As soon as the "Policy Based Routing" Firewall rules with the Load Balancing Gateway Group as a gateway are in place, two things happen:

1. The hardware console is spammed with arpresolve errors:
arpresolve: can't allocate llinfo for <IP> on igb0
arpresolve: can't allocate llinfo for <IP> on igb1

2. There are random(?) timeouts for outgoing traffic:
- First try loading a web page fails
- Second try loading a web page works

When the Gateway Group is is set to Failover, first gateway Tier1 and second gateway Tier 2, there are no problems.
When the shared forwarding feature under Firewall -> Settings -> Advanced ist disabled, there are no problems, too.
But when the feature is disabled, there is no traffic shaping possible for PBR Firewall rules, or at least this is stated in the shared forwarding help text.

This problem also existed in 22.7.11_1, see -> https://forum.opnsense.org/index.php?topic=32374.0 for further information.

Does anybody use the Load Balancing feature of Gateway Groups and can reproduce this?
Or is using shared forwarding and Load Balancing via Gateway Groups mutually exclusive / not supported?

OS / Hardware
OPNsense 23.1.1_2-amd64
FreeBSD 13.1-RELEASE-p6
OpenSSL 1.1.1t 7 Feb 2023
CPU: Intel(R) Pentium(R) Gold G6605 CPU @ 4.30GHz
Mainboard: Supermicro X12STL-IF
Network:
- Onboard: 2x Intel i210 RJ45 1GbE network ports (WAN)
- PCI-E: Mellanox ConnectX-4 Lx with 2x SFP28 25/10/1GbE network ports (LAN)

Hi all,

@_richii: Thank you for your time narrowing down this issue.
I have a much more modest setup, but I'm also experiencing this issue.

I'll run some tests based on your inputs and report back.

Thank you for your help!

EDIT: Forgot to mention the issue only manifests itself when there are many many users online. (300+ users)

The hardware and software used is listed below:
OS: OPNsense 23.1.3-amd64
Hardware: Protecli FW4B
Intel CeleronĀ® J3160
nics: 4x Intel(R) I211 (copper gigabit)

Hi,

After following your suggestions it is possible to use the system.

While reading the log files I've stubled upon a message regarding dpinger.

2023-03-17T14:33:23   Warning   dpinger   WAN_DHCP 8.8.8.8: sendto error: 65

There is some information about this error on netgate page. (https://docs.netgate.com/pfsense/en/latest/troubleshooting/gateway-errors.html)

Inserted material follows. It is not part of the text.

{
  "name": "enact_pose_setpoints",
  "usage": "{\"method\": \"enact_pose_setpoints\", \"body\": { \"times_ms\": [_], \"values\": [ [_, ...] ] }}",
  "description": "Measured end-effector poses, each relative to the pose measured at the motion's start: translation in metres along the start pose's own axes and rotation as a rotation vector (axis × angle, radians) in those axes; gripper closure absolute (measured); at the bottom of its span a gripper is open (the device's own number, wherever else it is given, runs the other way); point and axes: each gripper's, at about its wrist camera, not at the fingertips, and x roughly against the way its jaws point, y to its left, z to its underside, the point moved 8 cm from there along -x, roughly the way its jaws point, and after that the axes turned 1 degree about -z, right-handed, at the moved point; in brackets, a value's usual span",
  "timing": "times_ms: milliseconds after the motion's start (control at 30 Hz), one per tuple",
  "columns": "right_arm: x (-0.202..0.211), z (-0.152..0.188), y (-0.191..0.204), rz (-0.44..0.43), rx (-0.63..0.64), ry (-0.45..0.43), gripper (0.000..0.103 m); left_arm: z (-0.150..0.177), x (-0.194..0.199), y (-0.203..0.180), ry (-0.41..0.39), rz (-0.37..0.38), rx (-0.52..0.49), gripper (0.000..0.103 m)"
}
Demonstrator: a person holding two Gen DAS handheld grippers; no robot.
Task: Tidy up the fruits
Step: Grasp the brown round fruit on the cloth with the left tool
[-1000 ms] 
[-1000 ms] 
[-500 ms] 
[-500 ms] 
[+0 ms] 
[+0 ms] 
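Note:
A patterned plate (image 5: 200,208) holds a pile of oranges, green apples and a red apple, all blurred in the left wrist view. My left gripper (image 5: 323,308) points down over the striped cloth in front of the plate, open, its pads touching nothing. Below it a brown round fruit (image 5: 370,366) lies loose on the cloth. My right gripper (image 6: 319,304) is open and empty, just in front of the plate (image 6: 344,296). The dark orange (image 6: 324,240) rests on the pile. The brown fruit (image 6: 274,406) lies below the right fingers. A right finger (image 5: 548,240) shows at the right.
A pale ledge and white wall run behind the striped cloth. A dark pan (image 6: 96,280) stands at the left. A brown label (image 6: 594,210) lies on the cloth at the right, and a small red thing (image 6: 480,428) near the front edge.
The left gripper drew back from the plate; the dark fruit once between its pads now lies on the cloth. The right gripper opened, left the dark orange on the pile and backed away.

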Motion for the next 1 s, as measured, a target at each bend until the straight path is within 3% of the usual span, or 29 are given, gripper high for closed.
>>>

Following that advice, I've created a pipe and rules to accommodate icmp traffic.
Since I'm monitoring the upstream gateway, I've also ticked Disabled Host Route on gateway settings.

In case system is stable for a few days, I'll resume testing reenabling gateway groups.

BR,
Pedro

Unfortunately the system wasn't stable, the operation was rolled back. (after a while using this infrastructure there are huge latency spikes)

So far I've been using fq-codel as the shaping algorythm, I'll try tomorrow with WFQ to check whether it has a different outcome.

@_richii: What queuing algorythm are you testing with?

BR,
Pedro

Hi all,

A quick update on this topic.

This issue was caused by the ISP gateways, both circuits are set to bridge but cause issues. (!)
I've migrated this internet access to a corporate link with proper routers and there is no issue to the gateway.

Now I've this issue to deal with the ISP as due to internal policies wifi cannot use our IP space...

Best,
Pedro

I am experiencing this exact same issue with my system. I cannot set both gateways to the same tier and even set on different tiers it is causing issues.

I am on version 23.1.7_3